The Arkansas ban on allowing gay couples to adopt is perhaps the most troubling. At a time when we're hard pressed to find loving homes with capable parents who want to have children, do we honestly think that the sexual orientation of the parent is going to make them love their children or care for them any less? There have been no reliable studies whatsoever that have shown that children grow up maladjusted or with behavioral disorders as a result of growing up in a home with homosexual parents, and in fact, I'm willing to bet that children who grow up in two parent households, regardless of the sexual orientation of the parents, probably tend to do better than children in single parent households, just by virtue of being able to receive more attention.
Anyway, the whole thing is sad, and I'm sorry to see it. This kind of prejudice is a thing that, unfortunately, is only going to go away very slowly, as the anti-gay movement seems to be justifying their prejudice in this case through religion, which makes them comfortable with it on a level that I see as completely unjustifed in any sort of rational, moral sense. (If your religion tells you that you have the inherent right to hold yourself above other people, you need to seriously reexamine you religion. That way lies fascism, bigotry, and a whole host of other nasty tendencies.) I do think that things will eventually change in this country in terms of gay rights, as more and more Americans come to be better acquainted with (and less paranoid about) their gay coworkers, neighbors, family members, etc.. But the change could be a slower one than more progressive minds keep seeming to expect.

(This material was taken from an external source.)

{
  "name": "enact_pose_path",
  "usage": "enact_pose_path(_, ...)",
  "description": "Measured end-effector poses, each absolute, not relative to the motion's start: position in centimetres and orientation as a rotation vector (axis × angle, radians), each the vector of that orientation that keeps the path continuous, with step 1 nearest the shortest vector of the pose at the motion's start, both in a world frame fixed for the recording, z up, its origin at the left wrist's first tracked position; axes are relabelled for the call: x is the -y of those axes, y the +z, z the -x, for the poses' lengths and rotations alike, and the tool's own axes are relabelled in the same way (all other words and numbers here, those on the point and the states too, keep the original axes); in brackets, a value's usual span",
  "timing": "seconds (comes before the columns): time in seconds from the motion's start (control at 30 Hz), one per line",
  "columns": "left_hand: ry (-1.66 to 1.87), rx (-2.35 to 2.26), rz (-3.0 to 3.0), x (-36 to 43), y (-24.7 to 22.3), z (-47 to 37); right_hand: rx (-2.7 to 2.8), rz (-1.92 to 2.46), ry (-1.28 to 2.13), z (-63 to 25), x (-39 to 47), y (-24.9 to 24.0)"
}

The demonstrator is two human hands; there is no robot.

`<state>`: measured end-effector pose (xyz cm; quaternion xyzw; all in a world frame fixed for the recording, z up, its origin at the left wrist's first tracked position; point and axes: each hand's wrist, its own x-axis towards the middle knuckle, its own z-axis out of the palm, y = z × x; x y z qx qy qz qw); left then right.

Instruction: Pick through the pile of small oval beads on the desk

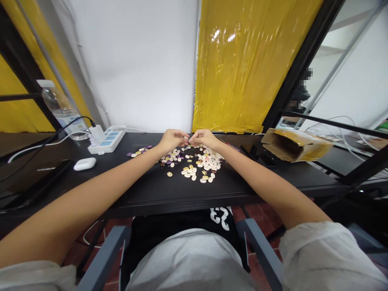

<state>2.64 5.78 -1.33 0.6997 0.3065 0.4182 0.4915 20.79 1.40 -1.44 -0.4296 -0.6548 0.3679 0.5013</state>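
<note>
Above the far part of the black desk, my left hand [173, 139] and my right hand [205, 138] meet with fingertips nearly touching. My left fingers pinch a small pale oval piece [186, 138]. A second tiny piece [190, 140] shows at my right fingertips, which are also pinched together; its details are too small to read. Below both hands lies a loose spread of small oval button-like pieces [209, 161], mostly cream, with some yellow, purple and brown ones. Part of the spread is hidden behind my hands and forearms.
Left on the desk [142, 190] are a white earbud case [85, 163], a power strip [109, 139] with a charger, a water bottle [62, 109] and a dark tablet-like slab [39, 182]. An open cardboard box [295, 145] and a dark phone-like object [257, 155] lie right.
</note>
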Motion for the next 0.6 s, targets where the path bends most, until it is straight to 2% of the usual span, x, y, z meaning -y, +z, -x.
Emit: enact_pose_path(0.6, 1.066, -0.691, -1.724, -5.87, -0.92, -2.93, 1.597, 1.053, 0.935, -20.91, -1.82, -1.67)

Anyway, the election wasn't all wine and roses for liberals. One big step forward, and maybe a few steps back...


The League said...

I, too, found it odd that so many journalists, etc... were talking about what a huge day it was for humanity with Obama elected (which really represented a general mindset to me more than anything), when so many laws went on the books creating gay Jim Crow laws.

In forty years our children are going to look back at this sort of nonsense the way we look at the firehoses in Selma.

NTT said...

The problem with Prop 8 was that its supporters were able to outflank the argument and frame it as a religious/morals legislation instead of an anti-civil rights legislation. Exit polls showed that a predominant number of African Americans supported Prop 8 while also voting for Obama. Which is just completely ludicrous considering how much the gay and lesbian community sacrificed for the Civil Rights movement and minority rights. It's terrible the hypocrisy.